Very important reminder: the tip below will explain how to remove an item from the index, yet this does not prevent it from being picked up during the next crawl (full/incremental). In order to prevent the item from being crawled again additional steps must be taken (such as creating a crawl rule for the item). Big thanks to Mikael Svenson for the reminder!
Earlier today I posted an article on Microsoft Learning’s Born to Learn website, and I thought it would be an interesting article for the audience here as well.

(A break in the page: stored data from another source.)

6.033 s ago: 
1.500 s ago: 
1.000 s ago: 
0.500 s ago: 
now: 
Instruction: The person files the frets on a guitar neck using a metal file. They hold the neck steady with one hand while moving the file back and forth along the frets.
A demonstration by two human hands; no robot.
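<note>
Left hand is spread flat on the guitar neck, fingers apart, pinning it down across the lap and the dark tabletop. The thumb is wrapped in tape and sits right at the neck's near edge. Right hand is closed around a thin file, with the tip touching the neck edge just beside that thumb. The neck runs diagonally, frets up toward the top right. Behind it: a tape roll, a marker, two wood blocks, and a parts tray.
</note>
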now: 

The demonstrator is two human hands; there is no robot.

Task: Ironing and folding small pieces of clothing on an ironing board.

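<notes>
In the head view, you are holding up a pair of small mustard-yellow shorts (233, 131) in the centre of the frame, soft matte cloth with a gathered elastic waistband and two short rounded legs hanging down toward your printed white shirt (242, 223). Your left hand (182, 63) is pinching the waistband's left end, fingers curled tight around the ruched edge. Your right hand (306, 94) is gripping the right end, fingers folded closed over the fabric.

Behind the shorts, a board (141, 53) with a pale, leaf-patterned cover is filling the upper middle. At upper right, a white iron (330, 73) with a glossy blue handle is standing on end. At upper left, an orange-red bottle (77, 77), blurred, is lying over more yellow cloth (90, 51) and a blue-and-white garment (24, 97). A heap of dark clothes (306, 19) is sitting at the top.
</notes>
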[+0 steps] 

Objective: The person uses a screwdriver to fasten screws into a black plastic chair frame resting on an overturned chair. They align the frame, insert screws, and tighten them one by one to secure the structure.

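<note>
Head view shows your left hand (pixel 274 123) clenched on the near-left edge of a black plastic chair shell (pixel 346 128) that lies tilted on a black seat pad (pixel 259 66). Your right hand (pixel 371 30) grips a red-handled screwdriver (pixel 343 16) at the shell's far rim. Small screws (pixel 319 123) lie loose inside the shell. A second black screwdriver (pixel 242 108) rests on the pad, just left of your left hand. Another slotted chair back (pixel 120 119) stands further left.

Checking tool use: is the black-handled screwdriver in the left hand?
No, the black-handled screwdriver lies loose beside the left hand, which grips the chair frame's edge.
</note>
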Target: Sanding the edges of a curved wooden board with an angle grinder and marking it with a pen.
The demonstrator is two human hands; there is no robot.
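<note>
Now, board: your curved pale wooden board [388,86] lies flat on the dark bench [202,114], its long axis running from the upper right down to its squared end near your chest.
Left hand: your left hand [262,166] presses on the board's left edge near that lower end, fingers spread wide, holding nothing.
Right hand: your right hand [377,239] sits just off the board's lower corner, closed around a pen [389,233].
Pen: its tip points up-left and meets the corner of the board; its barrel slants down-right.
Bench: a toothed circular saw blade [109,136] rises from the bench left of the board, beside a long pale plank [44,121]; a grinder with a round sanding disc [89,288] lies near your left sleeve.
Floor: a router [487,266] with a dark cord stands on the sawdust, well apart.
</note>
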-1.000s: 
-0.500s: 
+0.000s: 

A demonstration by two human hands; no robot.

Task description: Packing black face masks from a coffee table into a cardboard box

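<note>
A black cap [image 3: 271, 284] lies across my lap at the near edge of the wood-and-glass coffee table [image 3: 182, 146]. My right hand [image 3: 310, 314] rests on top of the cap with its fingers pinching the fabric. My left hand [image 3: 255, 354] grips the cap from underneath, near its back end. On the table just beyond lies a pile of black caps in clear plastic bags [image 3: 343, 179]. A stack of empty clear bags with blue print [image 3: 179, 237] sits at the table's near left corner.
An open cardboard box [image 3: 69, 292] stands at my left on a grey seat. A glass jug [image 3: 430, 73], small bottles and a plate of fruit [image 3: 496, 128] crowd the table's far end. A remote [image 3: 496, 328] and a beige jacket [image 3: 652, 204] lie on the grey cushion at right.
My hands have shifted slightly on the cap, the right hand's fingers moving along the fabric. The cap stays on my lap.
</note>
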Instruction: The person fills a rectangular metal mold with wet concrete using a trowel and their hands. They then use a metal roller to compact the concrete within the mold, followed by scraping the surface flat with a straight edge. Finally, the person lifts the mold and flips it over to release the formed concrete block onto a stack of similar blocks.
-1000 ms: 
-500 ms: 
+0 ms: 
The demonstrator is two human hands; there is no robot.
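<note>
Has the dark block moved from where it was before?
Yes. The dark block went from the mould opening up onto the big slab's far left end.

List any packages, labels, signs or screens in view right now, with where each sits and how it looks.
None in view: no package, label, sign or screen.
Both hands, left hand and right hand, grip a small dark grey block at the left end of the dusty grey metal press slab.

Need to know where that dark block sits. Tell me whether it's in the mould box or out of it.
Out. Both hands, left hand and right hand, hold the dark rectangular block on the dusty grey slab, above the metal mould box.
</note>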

The article covers how to force FAST Search for SharePoint to remove an item from the index immediately, without having to wait until the next crawl.
In the article linked above I showed how to obtain the Item ID (or ssic://<id>) using the Crawl Logs, so here in this post I will show how to obtain it directly through the Search Center. This will also be a neat way to show you how to get the raw XML for the search results, which is very helpful when you are troubleshooting issues with your search results (such as to confirm that some property is being returned properly).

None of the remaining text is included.